• [WHAT THE EXERCISE ASKS]: Lines from the one containing "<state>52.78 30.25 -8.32" through the final line of the data, restated word for word and free of pictures, make up the whole answer.

[PROVIDED MATERIAL — start]

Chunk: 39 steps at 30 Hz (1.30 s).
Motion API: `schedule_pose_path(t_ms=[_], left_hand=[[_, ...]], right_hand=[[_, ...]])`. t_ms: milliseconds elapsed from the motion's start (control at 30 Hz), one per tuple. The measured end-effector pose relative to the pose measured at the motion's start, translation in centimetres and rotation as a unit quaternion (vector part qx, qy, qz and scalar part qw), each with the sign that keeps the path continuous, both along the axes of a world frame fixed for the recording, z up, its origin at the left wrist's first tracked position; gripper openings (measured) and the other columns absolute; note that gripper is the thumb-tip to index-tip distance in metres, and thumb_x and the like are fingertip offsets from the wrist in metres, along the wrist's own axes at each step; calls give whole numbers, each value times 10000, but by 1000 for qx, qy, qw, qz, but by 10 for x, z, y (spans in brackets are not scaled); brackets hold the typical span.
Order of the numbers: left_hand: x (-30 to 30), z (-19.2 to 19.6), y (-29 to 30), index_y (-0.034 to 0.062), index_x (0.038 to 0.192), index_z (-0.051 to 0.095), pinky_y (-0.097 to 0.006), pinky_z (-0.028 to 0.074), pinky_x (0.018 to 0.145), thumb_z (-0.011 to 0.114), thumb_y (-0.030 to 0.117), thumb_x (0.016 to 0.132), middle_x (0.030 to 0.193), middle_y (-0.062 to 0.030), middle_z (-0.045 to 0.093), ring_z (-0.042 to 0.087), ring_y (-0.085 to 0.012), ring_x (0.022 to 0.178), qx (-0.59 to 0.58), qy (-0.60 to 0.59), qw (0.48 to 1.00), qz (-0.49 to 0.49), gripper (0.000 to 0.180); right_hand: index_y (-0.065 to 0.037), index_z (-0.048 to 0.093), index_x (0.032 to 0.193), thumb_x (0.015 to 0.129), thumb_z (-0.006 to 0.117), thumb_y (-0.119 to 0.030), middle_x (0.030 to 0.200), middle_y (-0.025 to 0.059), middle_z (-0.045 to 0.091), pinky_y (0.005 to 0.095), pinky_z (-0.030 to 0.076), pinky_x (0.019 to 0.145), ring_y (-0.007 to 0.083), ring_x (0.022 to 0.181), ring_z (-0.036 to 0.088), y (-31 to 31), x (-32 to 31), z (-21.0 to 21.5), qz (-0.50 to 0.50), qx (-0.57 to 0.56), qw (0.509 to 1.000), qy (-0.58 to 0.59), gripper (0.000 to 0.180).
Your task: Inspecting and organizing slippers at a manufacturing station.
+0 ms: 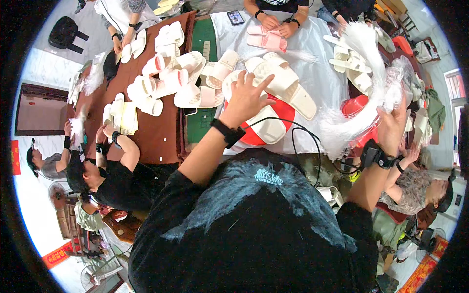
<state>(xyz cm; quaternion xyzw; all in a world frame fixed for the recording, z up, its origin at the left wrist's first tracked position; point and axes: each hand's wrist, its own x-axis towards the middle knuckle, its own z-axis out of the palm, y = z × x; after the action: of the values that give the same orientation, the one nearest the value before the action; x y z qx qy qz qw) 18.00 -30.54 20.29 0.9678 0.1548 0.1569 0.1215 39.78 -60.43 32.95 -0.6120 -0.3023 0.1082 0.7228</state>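
Note:
My left hand (248,97) is spread open over cream slide slippers, with its fingers apart. Under and beside it lie one cream slipper (267,128) on a red round surface (286,110) and another slipper (288,88) to its right. At the right, my right hand (392,128) has its thumb and fingers closed about crumpled clear plastic (394,88); its fingertips are partly hidden there. Just left of that hand, a long bundle of whitish translucent plastic (367,73) curves down across the table covering. Both my wrists wear black bands.
More cream slippers (172,80) are heaped on the brown tabletop (151,129). Opposite, a person's hands (277,27) work on pink slippers (264,38) near a phone (235,18). Co-workers sit at both sides. A black cable (293,124) loops before my chest. Red containers (354,105) stand at right.

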Motion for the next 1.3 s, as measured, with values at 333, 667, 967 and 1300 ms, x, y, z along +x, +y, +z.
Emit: schedule_pose_path(t_ms=[333,667,967,1300], left_hand=[[48,-30,-12,248,1424,455,-635,377,920,672,595,779,1302,-249,485,420,-483,1235,-4,96,990,103,764],[39,-37,2,211,1396,478,-576,370,964,702,339,688,1282,-223,512,447,-395,1245,-47,53,996,53,754],[37,-48,35,192,1386,516,-466,405,1017,716,223,627,1281,-226,520,465,-410,1202,-138,12,990,20,785],[39,-49,42,178,1378,537,-451,391,1036,687,192,642,1295,-242,513,472,-411,1195,-144,0,988,-50,751]], right_hand=[[-18,535,1271,718,578,62,1148,50,603,297,456,906,164,1034,574,-12,106,-95,-105,-147,980,-86,560],[-148,437,1434,809,639,-58,1059,172,621,425,494,870,297,977,633,32,147,-272,-25,-418,840,-347,663],[-122,461,1413,849,674,-209,1274,202,594,406,433,999,338,1147,584,-4,62,-386,-10,-398,917,7,609],[-124,550,1330,906,628,-208,1066,55,679,262,500,700,138,874,650,-113,0,-347,20,-294,887,356,440]])
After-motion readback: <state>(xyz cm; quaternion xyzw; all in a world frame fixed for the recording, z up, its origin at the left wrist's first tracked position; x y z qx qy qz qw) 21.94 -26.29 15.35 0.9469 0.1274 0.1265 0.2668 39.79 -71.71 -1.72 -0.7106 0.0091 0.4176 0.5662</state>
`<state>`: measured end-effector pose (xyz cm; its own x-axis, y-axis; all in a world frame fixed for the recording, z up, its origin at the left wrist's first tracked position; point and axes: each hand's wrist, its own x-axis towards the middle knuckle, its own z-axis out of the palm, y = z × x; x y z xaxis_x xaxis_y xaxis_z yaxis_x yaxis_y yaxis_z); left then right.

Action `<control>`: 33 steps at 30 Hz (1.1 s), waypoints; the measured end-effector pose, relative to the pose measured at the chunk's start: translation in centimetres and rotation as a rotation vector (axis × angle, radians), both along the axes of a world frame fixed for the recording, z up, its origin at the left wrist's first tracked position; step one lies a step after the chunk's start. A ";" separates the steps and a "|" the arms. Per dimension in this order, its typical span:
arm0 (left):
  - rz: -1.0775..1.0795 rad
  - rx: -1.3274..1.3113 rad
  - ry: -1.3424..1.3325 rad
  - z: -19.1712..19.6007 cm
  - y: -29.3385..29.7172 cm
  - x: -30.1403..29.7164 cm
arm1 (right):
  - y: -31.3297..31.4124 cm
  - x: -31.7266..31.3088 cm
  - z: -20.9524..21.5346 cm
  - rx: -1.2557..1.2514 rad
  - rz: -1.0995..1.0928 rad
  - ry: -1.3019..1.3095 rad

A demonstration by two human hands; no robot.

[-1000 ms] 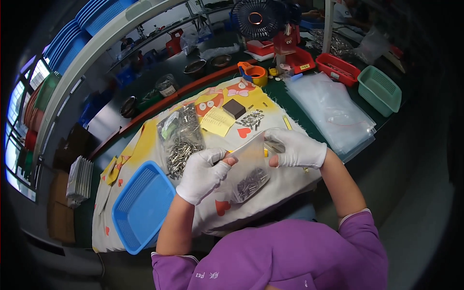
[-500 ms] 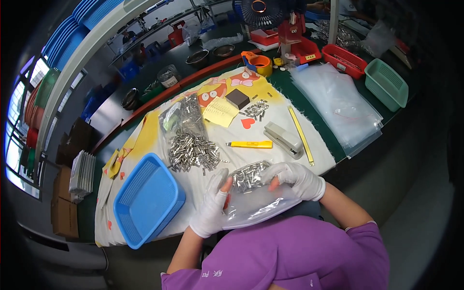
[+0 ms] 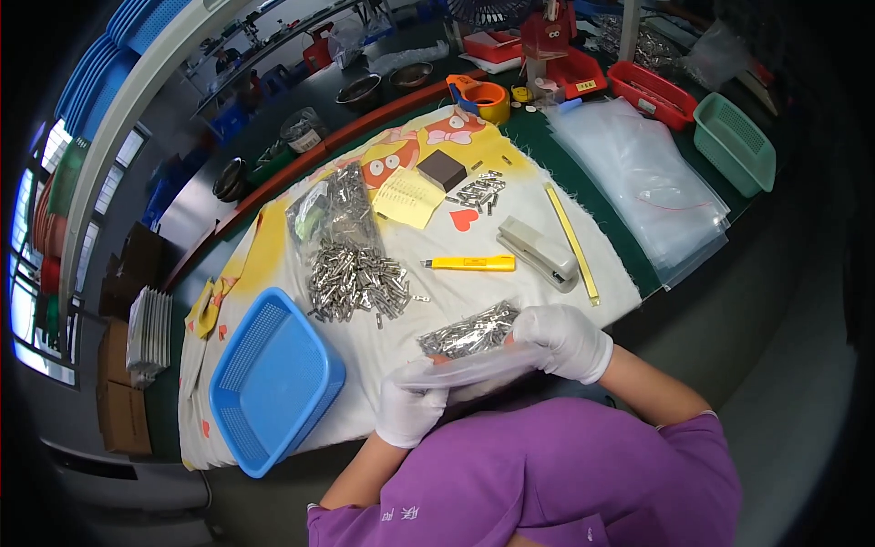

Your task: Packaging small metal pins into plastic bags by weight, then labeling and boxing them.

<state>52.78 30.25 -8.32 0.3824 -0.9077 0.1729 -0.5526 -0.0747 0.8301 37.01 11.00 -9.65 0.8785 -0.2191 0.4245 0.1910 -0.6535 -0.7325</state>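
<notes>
Both of my hands wear white gloves at the near edge of the cloth. My left hand (image 3: 410,407) is closed on the left end of a clear plastic bag (image 3: 483,364). My right hand (image 3: 565,345) grips the bag's other end. The near part of the bag is folded up into a band between the hands. Small silvery metal parts (image 3: 469,334) fill its far part, which lies on the cloth. Beyond the bag lie a yellow utility knife (image 3: 469,263) and a grey stapler (image 3: 538,253).
A blue basket (image 3: 273,383) stands left, beside a heap of metal parts (image 3: 355,284) spilling from another bag (image 3: 337,210). Behind are a yellow note (image 3: 409,198), a dark block (image 3: 442,170) and a tape dispenser (image 3: 480,98). Flat plastic bags (image 3: 638,187) and a green basket (image 3: 735,144) lie right.
The near part of the bag has been folded up toward the metal parts, into a narrow band. My left hand has moved right and nearer to me. The view has shifted slightly.
</notes>
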 end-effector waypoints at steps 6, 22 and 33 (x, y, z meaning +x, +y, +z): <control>0.330 -0.005 0.285 -0.1 -2.7 0.7 | 1.4 2.2 2.3 -0.008 -0.415 0.339; -0.289 0.039 -0.790 1.7 -5.5 -1.3 | 1.4 3.0 2.0 -0.037 -0.596 0.509; -0.256 0.167 -0.477 0.8 -5.6 -0.6 | 2.4 4.5 2.3 -0.132 -0.046 -0.006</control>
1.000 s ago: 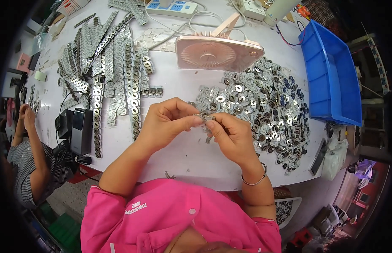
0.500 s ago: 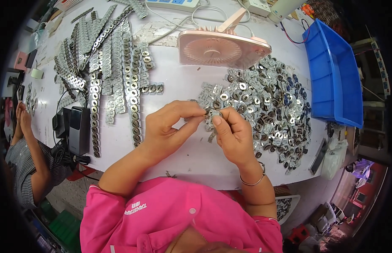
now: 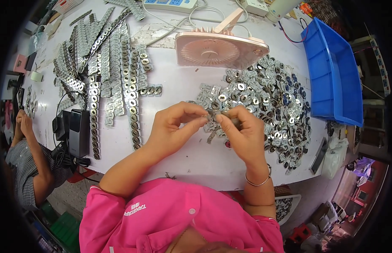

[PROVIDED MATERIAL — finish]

• [TASK SOLUTION]:
<state>52.78 30.25 -8.32 0.3824 -0.9077 0.1729 -0.5526 -0.0747 0.8301 37.01 11.00 -9.65 0.8785 -0.2191 0.4245 0.1910 -0.6535 -0.7325</state>
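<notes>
Both of my hands wear white gloves at the near edge of the cloth. My left hand (image 3: 410,407) is closed on the left end of a clear plastic bag (image 3: 483,364). My right hand (image 3: 565,345) grips the bag's other end. The near part of the bag is folded up into a band between the hands. Small silvery metal parts (image 3: 469,334) fill its far part, which lies on the cloth. Beyond the bag lie a yellow utility knife (image 3: 469,263) and a grey stapler (image 3: 538,253).
A blue basket (image 3: 273,383) stands left, beside a heap of metal parts (image 3: 355,284) spilling from another bag (image 3: 337,210). Behind are a yellow note (image 3: 409,198), a dark block (image 3: 442,170) and a tape dispenser (image 3: 480,98). Flat plastic bags (image 3: 638,187) and a green basket (image 3: 735,144) lie right.
The near part of the bag has been folded up toward the metal parts, into a narrow band. My left hand has moved right and nearer to me. The view has shifted slightly.
</notes>
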 end-effector waypoints at steps 6, 22 and 33 (x, y, z meaning +x, +y, +z): <control>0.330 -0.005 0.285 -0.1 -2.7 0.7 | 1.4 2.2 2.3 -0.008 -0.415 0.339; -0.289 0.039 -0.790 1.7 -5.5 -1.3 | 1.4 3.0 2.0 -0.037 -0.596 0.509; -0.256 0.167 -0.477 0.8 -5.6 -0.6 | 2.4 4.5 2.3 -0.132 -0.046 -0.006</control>
1.000 s ago: 
0.500 s ago: 
now: 

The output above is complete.